Mary Sears she was “a powerful natural force”, May 2017 Cape Cod LIFE |

WHOI’s Mary Sears poses behind stacks of work. Photo courtesy of Woods Hole Oceanographic Institution Archives

Falmouth resident was the Navy’s first oceanographer, a longtime WHOI scientist and committed to civic affairs

One of the special recognitions bestowed by the Woods Hole Oceanographic Institution (WHOI) is The Mary Sears Woman Pioneer in Oceanography Award.

That’s quite a mouthful for a woman who preferred that her research and work speak louder than any commendations or public recognition. Nevertheless, it’s a fitting tribute to Mary Sears (1905-1997), a former Woods Hole resident who quietly changed the course of oceanographic history, contributed to its growth as a science, and helped establish WHOI.
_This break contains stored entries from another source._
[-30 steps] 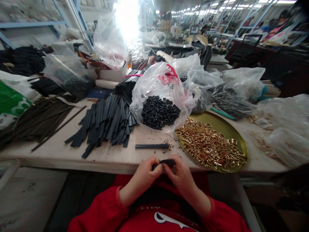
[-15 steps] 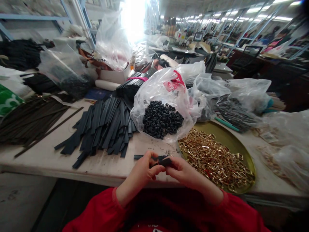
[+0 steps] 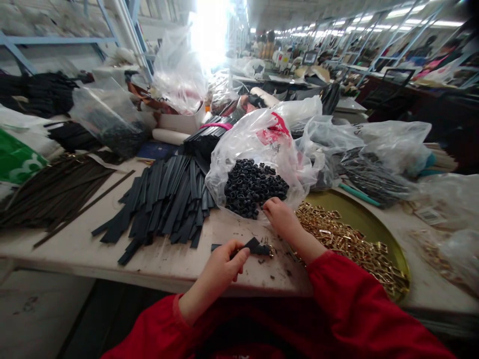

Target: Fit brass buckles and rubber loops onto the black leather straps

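Moved forward since the earlier frame, the right hand (image 3: 279, 214) is held at the near edge of the black loops (image 3: 249, 183), grip unclear; by the left hand (image 3: 226, 260), farther off, the black strip (image 3: 252, 244) is pinched, slanted away rightward.

Clear bag (image 3: 396, 141) at right bears a dark "S", mark beside it unclear. Red print on loop-filled bag (image 3: 243, 139), white lettering on green bag (image 3: 14, 152) and pale label (image 3: 430, 216) are illegible
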A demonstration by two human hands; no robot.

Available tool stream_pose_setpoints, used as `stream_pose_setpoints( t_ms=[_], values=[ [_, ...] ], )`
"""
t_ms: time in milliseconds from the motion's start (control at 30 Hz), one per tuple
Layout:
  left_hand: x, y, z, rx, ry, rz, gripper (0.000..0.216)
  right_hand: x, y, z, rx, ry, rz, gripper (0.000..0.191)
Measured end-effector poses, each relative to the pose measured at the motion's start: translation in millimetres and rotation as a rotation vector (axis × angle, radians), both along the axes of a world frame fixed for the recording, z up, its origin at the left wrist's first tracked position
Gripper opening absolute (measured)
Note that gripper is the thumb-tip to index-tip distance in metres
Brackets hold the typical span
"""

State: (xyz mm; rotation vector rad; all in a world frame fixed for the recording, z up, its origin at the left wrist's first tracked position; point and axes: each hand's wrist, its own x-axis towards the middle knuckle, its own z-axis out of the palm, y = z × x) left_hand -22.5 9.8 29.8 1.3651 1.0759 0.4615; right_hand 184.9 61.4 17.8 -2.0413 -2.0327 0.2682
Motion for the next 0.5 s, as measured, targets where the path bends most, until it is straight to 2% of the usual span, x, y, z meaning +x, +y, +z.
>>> stream_pose_setpoints(
  t_ms=[100,167,233,300,500],
  values=[
    [3,-3,5.5,0.016,-0.065,0.064,0.024,-3,-29,12.1,-0.044,0.618,-0.069,0.012],
    [6,-7,9.2,0.037,-0.109,0.097,0.025,-11,-52,19.9,-0.098,1.029,-0.111,0.021],
    [8,-10,11.4,0.070,-0.130,0.107,0.026,-23,-72,25.6,-0.116,1.284,-0.147,0.029],
    [9,-15,11.7,0.110,-0.124,0.106,0.027,-33,-87,28.4,-0.126,1.409,-0.174,0.030],
    [3,-22,7.1,0.165,-0.074,0.144,0.025,-43,-102,22.7,-0.096,1.536,-0.248,0.028]
  ],
)
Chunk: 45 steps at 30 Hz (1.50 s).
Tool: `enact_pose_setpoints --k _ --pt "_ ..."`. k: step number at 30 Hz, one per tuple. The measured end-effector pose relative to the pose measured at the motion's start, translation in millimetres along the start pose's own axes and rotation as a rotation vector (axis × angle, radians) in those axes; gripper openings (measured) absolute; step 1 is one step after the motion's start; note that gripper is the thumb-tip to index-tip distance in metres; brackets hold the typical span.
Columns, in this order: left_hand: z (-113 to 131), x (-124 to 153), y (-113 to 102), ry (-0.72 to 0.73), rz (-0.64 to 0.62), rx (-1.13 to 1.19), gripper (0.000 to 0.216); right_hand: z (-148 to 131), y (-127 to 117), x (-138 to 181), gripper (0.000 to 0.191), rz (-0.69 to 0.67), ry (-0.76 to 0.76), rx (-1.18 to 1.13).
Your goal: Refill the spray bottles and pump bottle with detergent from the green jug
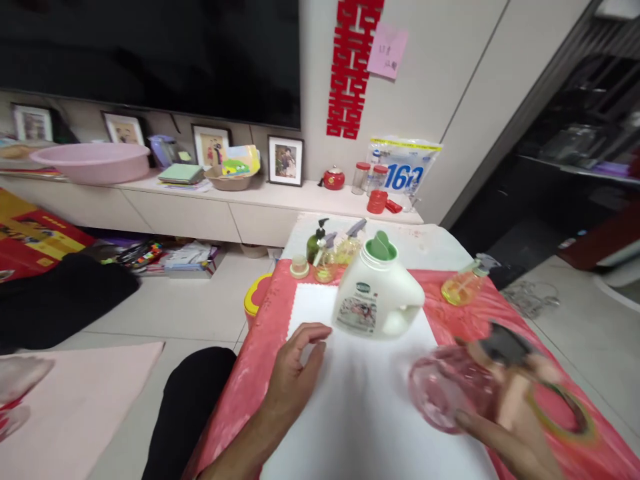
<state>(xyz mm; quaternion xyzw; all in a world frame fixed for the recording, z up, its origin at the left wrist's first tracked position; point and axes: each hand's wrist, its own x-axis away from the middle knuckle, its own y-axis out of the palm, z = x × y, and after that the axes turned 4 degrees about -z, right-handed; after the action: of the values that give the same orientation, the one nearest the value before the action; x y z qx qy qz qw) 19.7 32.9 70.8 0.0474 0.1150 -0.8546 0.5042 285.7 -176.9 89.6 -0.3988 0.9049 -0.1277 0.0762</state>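
Note:
My right hand (520,413), smeared by motion, grips a pink see-through bottle (450,387) with a dark head. The bottle is tilted, its round base turned left, above the right side of a white sheet (360,413). My left hand (299,363) rests over the sheet's left edge, holding nothing, fingers loosely curved and thumb apart. Just beyond its fingertips stands a large white detergent jug (373,293), upright, with a handle on the right. Its cap is off, and a green pouring spout (381,248) shows in the mouth.
Behind the jug stand a green pump bottle (315,243), yellow-tinted bottles (326,267) and a pale cap (299,267). A yellow spray bottle (463,285) stands to the right on the red table cover (260,347). A roll of tape (563,413) lies at the right, blurred.

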Motion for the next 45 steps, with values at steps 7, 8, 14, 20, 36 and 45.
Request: enact_pose_setpoints --k 7,8,14,20,36,45 --pt "82.0 8.5 24.5 -0.222 -0.658 0.504 0.035 -73.8 73.4 31.8 0.049 -0.629 0.087 -0.155" --pt "83.5 7.6 25.0 -0.274 -0.706 0.573 0.037 -77.8 75.3 33.9 0.044 -0.665 0.089 -0.162" --pt "84.3 13.4 19.4 -0.401 -0.772 0.685 0.027 -68.8 77.8 42.9 0.073 -0.8 0.137 -0.08" --pt "91.8 27.9 29.3 -0.386 -0.466 0.64 0.044 -72.6 93.4 44.9 0.08 -0.71 0.032 -0.049" --pt "88.6 41.2 19.0 -0.249 -0.391 0.644 0.037 -101.7 98.7 54.2 0.08 -0.548 -0.02 0.17" --pt "100.0 33.2 9.7 -0.288 0.188 0.872 0.04 -35.4 87.4 55.8 0.083 -0.366 -0.15 0.468"
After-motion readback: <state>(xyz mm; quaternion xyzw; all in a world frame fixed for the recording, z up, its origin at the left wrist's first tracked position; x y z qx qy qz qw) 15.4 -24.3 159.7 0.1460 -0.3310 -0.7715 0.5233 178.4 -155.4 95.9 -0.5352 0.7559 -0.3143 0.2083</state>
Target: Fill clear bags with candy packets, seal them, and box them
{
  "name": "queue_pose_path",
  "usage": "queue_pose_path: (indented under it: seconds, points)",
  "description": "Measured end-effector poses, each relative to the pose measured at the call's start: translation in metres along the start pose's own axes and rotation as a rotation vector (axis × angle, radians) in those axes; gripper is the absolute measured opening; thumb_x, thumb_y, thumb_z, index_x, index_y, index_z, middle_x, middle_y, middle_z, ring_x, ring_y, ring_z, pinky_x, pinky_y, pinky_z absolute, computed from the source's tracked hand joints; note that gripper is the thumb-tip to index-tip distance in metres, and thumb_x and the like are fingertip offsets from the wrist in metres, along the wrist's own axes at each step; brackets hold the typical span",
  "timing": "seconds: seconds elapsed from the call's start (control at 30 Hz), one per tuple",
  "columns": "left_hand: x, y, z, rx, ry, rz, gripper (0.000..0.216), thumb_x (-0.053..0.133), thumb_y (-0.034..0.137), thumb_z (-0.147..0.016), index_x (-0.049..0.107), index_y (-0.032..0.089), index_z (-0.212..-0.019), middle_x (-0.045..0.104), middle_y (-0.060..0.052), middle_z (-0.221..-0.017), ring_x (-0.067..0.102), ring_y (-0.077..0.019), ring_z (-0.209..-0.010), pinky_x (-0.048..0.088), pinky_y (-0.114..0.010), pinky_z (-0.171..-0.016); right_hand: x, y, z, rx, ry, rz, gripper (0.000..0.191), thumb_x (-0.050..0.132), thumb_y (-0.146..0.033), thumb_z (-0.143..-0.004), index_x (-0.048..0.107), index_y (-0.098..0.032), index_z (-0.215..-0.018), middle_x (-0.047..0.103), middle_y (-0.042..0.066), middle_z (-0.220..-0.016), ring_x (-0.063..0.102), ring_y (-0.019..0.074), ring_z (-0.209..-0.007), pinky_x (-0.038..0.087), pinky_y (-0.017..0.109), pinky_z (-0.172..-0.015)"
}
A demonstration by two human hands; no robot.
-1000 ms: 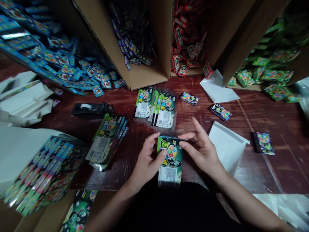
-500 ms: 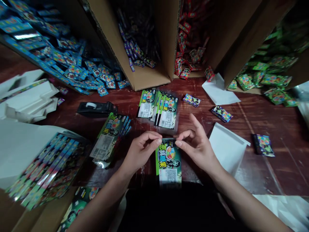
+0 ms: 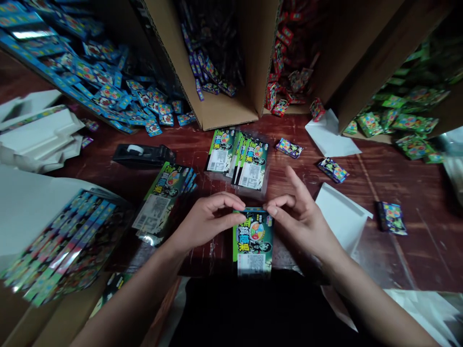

Superlatives abound about Sears’ remarkable career and her accomplishments in the field of oceanography: first oceanographer of the Navy; founding member of WHOI; chair of the First International Congress on Oceanography (held at the United Nations in New York); founding editor of Deep-Sea Research. None of these phrases contain the word woman, although it could be added to each and they’d still hold true. Woman or no, Mary Sears was a true pioneer in every sense of the word.

Beyond the superlatives was a woman, short, shy, and bespectacled. To a lucky few, she was known simply as “Aunt Mary”: the one who would leave surprise picture books in the mailboxes of every house on her street that had children; the one who showed up at the home of the Dentons’, her adopted family, at Christmas with a car packed to the gills with presents (most of them books) all signed “from Santa” long after the children knew of the ruse; the community volunteer who was a committed member of the Falmouth School Committee and Falmouth Town Meeting for decades; the tireless environmentalist—perhaps before there was the label—who biked to and from her job at WHOI during the height of the 1970s oil crisis; the one who swam the length of Nobska Beach every day (from May to November), well into her 80s. “Once she made a commitment to something, she carried on with it,” remembers Nan Denton. “She was made of very stern stuff.”